Peter Machen spoke to leading German filmmaker Doris Dörrie about her remarkable film Fukushima, Mon Amour which screened at the Durban International Film Festival as part of the German Focus last week.
One of Germany’s leading filmmakers, Doris Dörrie has made several films set in Japan. Her latest film takes place in the evacuated zone of Fukushima where an older geisha has returned to her home in the company of a young German woman who has travelled to the area with a foreign aid organisation. Shot on site, in the aftermath of the nuclear meltdown and the 2011 tsunami that caused it, Fukushima, Mon Amour is remarkable for its fusion of fiction and reality and the way that it tenderly holds the one inside of the other.
I spoke to Dörrie’s about this beautifully judged film, beginning with her initial experience of visiting Fukushima after the meltdown. Dörrie, who has visited Japan many times and made several films in the country, felt a strong need to visit Fukushima in the wake of the devastating disaster. “I have so many friends there and I didn’t want to sit around and get all the information from the news. Everybody in Germany thought all of Japan was radioactively polluted and foreigners pretty much left Japan in those times and nobody wanted to go. So I figured, ‘well I should go’. So I did and I was very struck and overwhelmed by the enormity, the devastation, but also by how people tried to cope.”

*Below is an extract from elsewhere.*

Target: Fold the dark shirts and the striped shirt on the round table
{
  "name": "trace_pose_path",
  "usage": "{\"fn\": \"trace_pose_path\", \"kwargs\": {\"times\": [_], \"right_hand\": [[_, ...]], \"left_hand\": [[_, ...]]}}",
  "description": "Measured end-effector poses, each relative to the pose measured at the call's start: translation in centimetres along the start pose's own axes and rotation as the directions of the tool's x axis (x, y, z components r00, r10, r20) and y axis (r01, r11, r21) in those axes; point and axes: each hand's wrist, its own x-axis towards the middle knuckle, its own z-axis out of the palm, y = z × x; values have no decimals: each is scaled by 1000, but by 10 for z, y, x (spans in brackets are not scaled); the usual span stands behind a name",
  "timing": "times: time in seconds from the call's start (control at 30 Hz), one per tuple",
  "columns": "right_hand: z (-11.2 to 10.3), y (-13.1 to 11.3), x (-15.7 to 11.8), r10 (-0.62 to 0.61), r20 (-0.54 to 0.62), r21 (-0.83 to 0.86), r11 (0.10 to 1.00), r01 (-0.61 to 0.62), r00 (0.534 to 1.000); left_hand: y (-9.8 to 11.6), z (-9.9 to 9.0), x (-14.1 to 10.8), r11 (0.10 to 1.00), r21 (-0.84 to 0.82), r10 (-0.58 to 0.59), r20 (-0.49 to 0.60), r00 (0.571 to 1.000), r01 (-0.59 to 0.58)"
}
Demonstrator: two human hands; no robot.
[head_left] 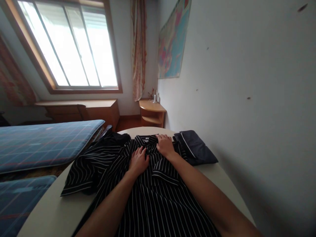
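A black shirt [158,197] with thin white stripes is spread over the round table, its collar [142,140] at the far side. One short sleeve [81,174] stretches out to the left; the other sleeve [165,171] lies folded inward over the body. My left hand [139,161] rests on the shirt just below the collar, fingers extended and lying on the cloth. At the right side of the collar is my right hand [165,144], its fingers laid over the fabric and slightly bent. Cloth under both palms is hidden.
The pale round table [229,184] carries a folded dark garment [197,148] at right and black cloth [116,138] at far left. Blue plaid mattresses [49,141] adjoin the left edge. A white wall [247,65] stands close on the right. A corner shelf [151,107] is behind.
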Motion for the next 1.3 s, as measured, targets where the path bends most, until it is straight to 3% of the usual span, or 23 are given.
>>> {"fn": "trace_pose_path", "kwargs": {"times": [0.23, 0.7, 0.97, 1.1, 1.2, 1.3], "right_hand": [[22, -6, 27, -41, 18, -39, 998, 41, 999], [20, -9, 18, -4, 74, -61, 998, 8, 997], [27, -11, 7, -206, 117, 70, 978, 199, 972], [13, -3, 1, -240, 112, 96, 969, 229, 964], [-11, 2, -9, -227, 101, 74, 973, 220, 969], [-37, 4, -28, -198, 178, 55, 980, 192, 964]], "left_hand": [[2, -2, -1, 1000, -15, 6, -5, 1000, -6], [1, 1, -1, 997, -61, 42, -102, 994, -49], [1, 1, 0, 997, -57, 46, -80, 996, -51], [1, 1, 0, 999, -30, 41, -40, 998, -42], [-1, 1, 1, 1000, -3, 24, 0, 1000, -24], [-3, -1, 3, 1000, 13, -14, 20, 1000, 14]]}}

“Back then refugees from Fukushima had just moved into these temporary housings and they were trying to come to grips with the fact that they had lost everything within 20 minutes. Which is a very basic human fear – to just lose everything in a moment.”
“And it reminded me so much of the experience my parent’s generation had in World War II. Both my parents lost their place to live and everything in Hanover because of the bombing. I didn’t really know whether I wanted to write about Fukushima or make a documentary about it but I knew that I wanted to talk about it. And then it took a long time to come up with the story. I went back so many times and tried to figure out whether it would be possible to shoot at all in that region because it was still ‘the zone’.”
On January 1, 2016, the Japanese government decided to open the zone again because, says Dörrie, they did not want to pay the subsidies for the refugees. “People were being asked to move back, but there was nothing to move back to. So that became the nucleus of the film’s story – this old lady goes back to her destroyed house. And there’s nothing there. Nothing whatsoever. “
And was she concerned about the impact on her own long-term health and that of her crew?
“We shot in the former zone for six weeks and I was there for three months. But by then, we had done so much research. I had taken dust samples and I had gotten them analysed by the German Institute for Radioactivity and they had assured me again and again that it would be alright to take a crew there and spend several weeks there. I really tried very hard to be on the safe side because I didn’t want to take on the responsibility for the entire team. I couldn’t do that.”
“So we made very, very sure that it was going to be okay. We all wore dosimeters that keep collecting the accumulated radioactivity that you’re exposed to. And we sent them in after we got back to Germany and we were just lucky that the readings turned out to be totally okay. That was, of course, a bit of luck also. It’s of course not safe to dig in the ground, to sit under a tree, to eat berries. All of that is not safe, of course not.”
Talking about screenings of the film in Japan, Dörrie says that audiences were extremely emotional. “Everybody has a connection to Fukushima somehow. And people are so grateful to us – which really puts me to shame – but they are, because nobody ever shot a feature film in that region. Nobody. And that’s very, very touching to be thanked for. It is bizarre but sometimes it works that way – that foreigners can come in and they talk about traumas. Because they’re not affected by the trauma, sometimes it’s easier to come in from the outside and talk about these things.”
But while cultural distance has its advantages, there are always dangers to telling other people’s stories. Which is why Dörrie says that she always insists on having her perspective in films that deal with other cultures. “Because I wouldn’t dare talk about Japan from a Japanese viewpoint. So that’s why I have the young German in the film, who goes to Japan, who doesn’t know anything about it, who is a fool, the traditional fool, who is very innocent on one hand but also quite ignorant. And I need to have that perspective because that’s, of course, my perspective. As much as I read up and I do research, I’m still ignorant about a lot of things. Because you can never get the inside perspective on a country. So I need to have that perspective from the outside in the story itself.”
The German Focus at the Durban International Film Festival was presented by the Goethe –Institut, German Films and the German Embassy.